Custodians of Value: Meritocracy, Classlessness, and Other Late Modernist Dreams
Custodians of Value takes as its starting point Thomas Piketty’s unusual thesis in Capital in the Twenty-First Century that World Wars I and II were accidental engines of equality that wiped away older structures of capitalist inequality and occasioned Thirty Glorious Years (1945-1975) of felt classlessness and meritocratic faith in the advanced industrialized democracies of the US, UK, and Europe. It traces the continuation of modernism beyond WWII as it was reanimated, rearticulated, and reinvented in these spaces under new postwar coordinates of the disappearance of capital, the eradication of the old aristocratic order, and the rise of meritocracy, before they shifted again in 1973. Complicating Raymond Williams’s claim that modernism—and all its manifold powers of negativity and varied techniques of disruption—went to its death in a “post-war settlement” with mass-organized, official institutional cultures of higher education, the university, and the museum, Custodians of Value traces a modernism that did not die but grew, mutated, and shifted terrain in the gyre of meritocracy.

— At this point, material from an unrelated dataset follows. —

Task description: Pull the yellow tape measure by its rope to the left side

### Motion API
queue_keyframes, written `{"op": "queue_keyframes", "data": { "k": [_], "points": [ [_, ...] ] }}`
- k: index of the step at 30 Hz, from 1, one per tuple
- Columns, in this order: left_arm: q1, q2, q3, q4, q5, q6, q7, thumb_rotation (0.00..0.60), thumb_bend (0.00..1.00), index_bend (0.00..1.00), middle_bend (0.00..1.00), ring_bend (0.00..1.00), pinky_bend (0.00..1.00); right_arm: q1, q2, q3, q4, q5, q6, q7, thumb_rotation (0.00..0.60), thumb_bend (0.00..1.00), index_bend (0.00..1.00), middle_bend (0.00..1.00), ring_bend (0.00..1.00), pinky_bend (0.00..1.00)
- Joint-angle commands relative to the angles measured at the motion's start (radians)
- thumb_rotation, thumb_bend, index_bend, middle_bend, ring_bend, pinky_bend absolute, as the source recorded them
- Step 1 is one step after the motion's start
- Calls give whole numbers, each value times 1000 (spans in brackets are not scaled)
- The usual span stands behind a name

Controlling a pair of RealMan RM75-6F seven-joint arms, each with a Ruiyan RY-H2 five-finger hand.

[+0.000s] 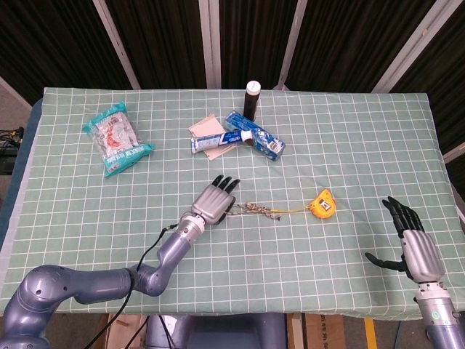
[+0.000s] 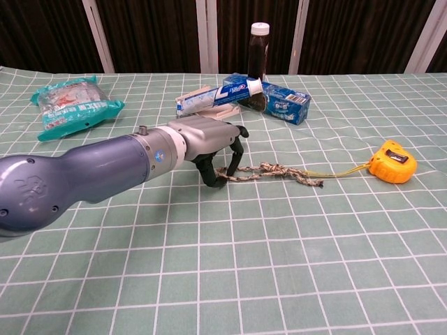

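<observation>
**Yellow tape measure lies right of centre, rope end under the left hand**

Yellow and rounded, with a dark patch on its top face, the tape measure (image 2: 393,161) sits on the green checked cloth of the bench (image 1: 349,145), right of the middle. A thin yellow cord runs from it leftward into a braided, speckled rope (image 2: 276,171) that lies slack and wavy on the cloth.

At the rope's left end the left hand (image 2: 209,139) arches over it, dark fingertips (image 2: 218,178) curled down around the end. Whether they actually pinch the rope cannot be told; the palm hides the contact from above, and the chest view shows only the rope passing between the fingers.

Near the bench's right front edge, well apart from the tape measure, the right hand (image 1: 413,243) is upright with fingers spread, holding nothing. The chest view does not show it.
</observation>
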Motion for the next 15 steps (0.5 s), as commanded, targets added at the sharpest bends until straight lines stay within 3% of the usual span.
{"op": "queue_keyframes", "data": {
  "k": [1,15],
  "points": [
    [0,-2,1,3,0,1,-3,600,521,558,27,0,63,0,1,0,-1,0,-1,0,600,116,0,0,0,0],
    [22,37,2,-37,40,46,-24,600,525,560,35,0,63,1,2,1,-1,2,-3,3,600,115,0,0,0,0]
  ]
}}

The dissertation analyzes the work of four late modernists under the sway of meritocratic optimism—Samuel Beckett, D.W. Winnicott, Iris Murdoch, and Frederick Wiseman—and shows how each, variously, exalted and enshrined key liberal meritocratic values of autonomy, discipline, hard work, self-expansion, merit, and right. None of their relationships to the culture and values of meritocracy is straightforward or simple. Rather, meritocracy sets the backdrop through which these figures came to be and through which their projects—literary, theatrical, psychoanalytic, philosophical, and filmic—emerged. Being late modernists, they struggled to take hold of the contradictions inherent in meritocracy’s commands to seize on talent, work hard, study, and move up beside its hierarchical sadisms, its evacuation of social realities, and its limited horizons for play, ethical life, moral vision, and cultural experience. Faced with the problem of how to reconcile individual freedom and social dependence under newfound postwar conditions of apparent equality and prosperity, the late modernisms of Beckett, Winnicott, Murdoch, and Wiseman wrestled with key paradoxes, failures, and agonies of meritocratic culture at the same time as they registered its seductions, powers, aesthetic heights, and affinities with earlier modernist dreams of self-expansion and collective transformation. They present as a rich set of authors to read at the ends of modernism as liberal democratic capitalist cultures now face uncertain futures but remain in thrall to meritocratic dreams.